■ WHAT NEEDS TO BE DONE
Transcribe exactly, leaving out pictures, the lines from the one that holds "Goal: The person" through the end of the data below, including both end lines and no others.

■ RAW DATA
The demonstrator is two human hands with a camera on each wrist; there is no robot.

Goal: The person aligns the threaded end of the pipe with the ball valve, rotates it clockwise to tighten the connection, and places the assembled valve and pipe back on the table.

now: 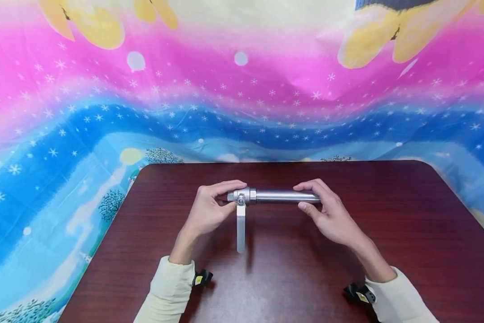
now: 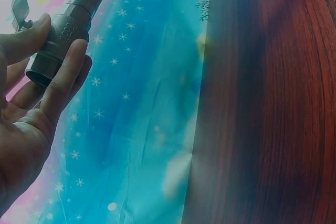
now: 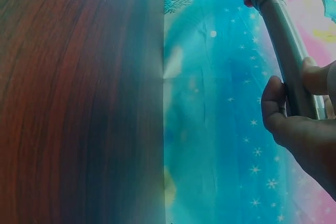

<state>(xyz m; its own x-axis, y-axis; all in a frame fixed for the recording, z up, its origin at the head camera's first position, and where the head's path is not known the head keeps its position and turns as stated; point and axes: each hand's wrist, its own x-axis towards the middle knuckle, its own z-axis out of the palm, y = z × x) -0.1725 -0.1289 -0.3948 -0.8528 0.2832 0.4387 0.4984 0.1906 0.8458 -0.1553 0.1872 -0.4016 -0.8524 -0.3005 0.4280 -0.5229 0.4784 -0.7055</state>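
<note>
On the ball valve [image 1: 244,196], raised marks [image 2: 67,34] are too blurred to be read. It is gripped by the left hand [image 1: 207,208]; the joined metal pipe [image 1: 278,196] is pinched by the right hand [image 1: 334,219]. Both parts are held above the wooden table [image 1: 290,273], whose side edges [image 1: 102,244] lie well away.

"What does the left hand [image 2: 31,135] hold?"
"A grey metal valve with a round open end [image 2: 62,32], pinched between thumb and fingers [image 2: 64,74]."
"And behind?"
"A blue snowflake-printed cloth [image 2: 131,129], bordering the reddish-brown wood-grained table [image 2: 262,108]."
</note>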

■ ANSWER TO THIS EXERCISE
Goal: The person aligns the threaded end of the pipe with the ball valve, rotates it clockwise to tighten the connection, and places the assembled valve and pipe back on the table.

now: 
now: 
now: 

<state>(xyz m; its own x-axis, y-axis; all in a frame fixed for the recording, z up, its origin at the head camera's first position, and where the head's path is not known the head keeps its position and turns as stated; point and axes: each hand's wrist, its own x-axis towards the middle knuckle, its own z-axis out of the palm, y = z × x) -0.1725 -0.1289 -0.3948 -0.8528 0.2832 0.4387 0.4984 0.1906 0.8458 -0.1553 0.1872 -0.4016 -0.8524 -0.3005 0.4280 -0.5229 0.4784 -0.7055</state>
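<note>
On the ball valve [image 1: 244,196], raised marks [image 2: 67,34] are too blurred to be read. It is gripped by the left hand [image 1: 207,208]; the joined metal pipe [image 1: 278,196] is pinched by the right hand [image 1: 334,219]. Both parts are held above the wooden table [image 1: 290,273], whose side edges [image 1: 102,244] lie well away.

"What does the left hand [image 2: 31,135] hold?"
"A grey metal valve with a round open end [image 2: 62,32], pinched between thumb and fingers [image 2: 64,74]."
"And behind?"
"A blue snowflake-printed cloth [image 2: 131,129], bordering the reddish-brown wood-grained table [image 2: 262,108]."
</note>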

Nothing remains to be done in this exercise.